Imputing by the median is most appropriate for the numerical variables. Their distribution is skewed and using the mean would be less accurate, favoring the skew tails. The imputation will to take into account the corresponding neighborhood of the houses (in consideration of the nuances between neighborhoods).

The categorical blank rows were identified, modified to NaN and then imputed using the mode which is more appropriate for categorical.

Example of skew:

The skewness value of `lot_frontage` is: 1.501

The identifier variables will be dropped because theyre not needed.

#-- variable removal--
identifiers= ["pid", "order"]
ames= ames.drop(columns= identifiers)

Finally, before going any further, outliers as specified by De Cock will be removed.

I would recommend removing any houses with more than 4000 square feet from the data set (which eliminates these 5 unusual observations) before assigning it to students.

ames= ames[ames["gr_liv_area"] < 4000]

Problem 1: Building up to a Baseline Model

Basic EDA and Feature Selection:

Divide the data into an initial training and testing split. Perform a log-transform on the sales price, this will be the target variable. Perform a basic EDA to select features for your model. Report a summary of the EDA and the selection of variables for your model.

(Hint: the quality variables are important, and your intuition about what is important in housing is useful for picking)

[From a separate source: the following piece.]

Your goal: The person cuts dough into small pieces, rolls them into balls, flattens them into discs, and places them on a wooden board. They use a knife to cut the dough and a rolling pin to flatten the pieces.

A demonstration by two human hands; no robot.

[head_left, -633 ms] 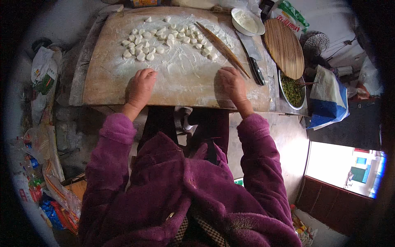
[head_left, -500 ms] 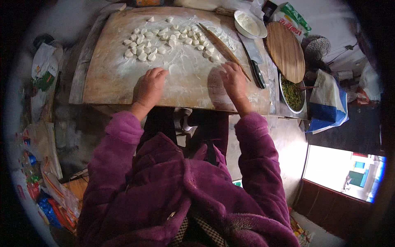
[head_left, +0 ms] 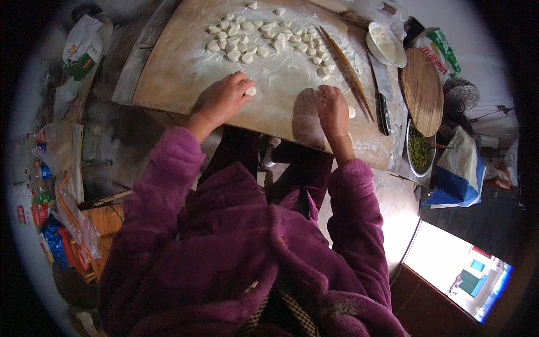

Pick more than 10 variables but less than all 80 (before one-hot encoding). Several variables encode the absence of a feature (such as no pool, no garage, etc) as ‘NA’. This dataset has almost no real missing data- make sure to encode and interpret ‘NA’ values appropriately for the variables you select. Make sure ordered categorical features have an integer or ordinal encoding, and use one-hot encoding on remaining categorical features.

Variable evaluation:

Organizing variables in a dataset such as this makes evaluating them a little easier.

#-- Nominal Variables-- 
nominal= ["ms_subclass", "ms_zoning", "street", "alley", "land_contour", "lot_config", "neighborhood", "condition_1", "condition_2", "bldg_type", "house_style", "roof_style", "roof_matl", "exterior_1st", "exterior_2nd", "mas_vnr_type", "foundation", "heating", "central_air", "garage_type", "misc_feature", "sale_type", "sale_condition"]

#-- Ordinal Variables--
ordinal= ["lot_shape", "utilities", "land_slope", "overall_qual", "overall_cond", "exter_qual", "exter_cond", "bsmt_qual", "bsmt_cond", "bsmt_exposure", "bsmtfin_type_1", "bsmtfin_type_2", "heating_qc", "electrical", "kitchen_qual", "functional", "fireplace_qu", "garage_finish", "garage_qual", "garage_cond", "paved_drive", "pool_qc", "fence"]

#-- Discrete Variables--
discrete= ["bsmt_full_bath", "bsmt_half_bath", "full_bath", "half_bath", "bedroom_abvgr", "kitchen_abvgr", "totrms_abvgrd", "fireplaces", "garage_cars"]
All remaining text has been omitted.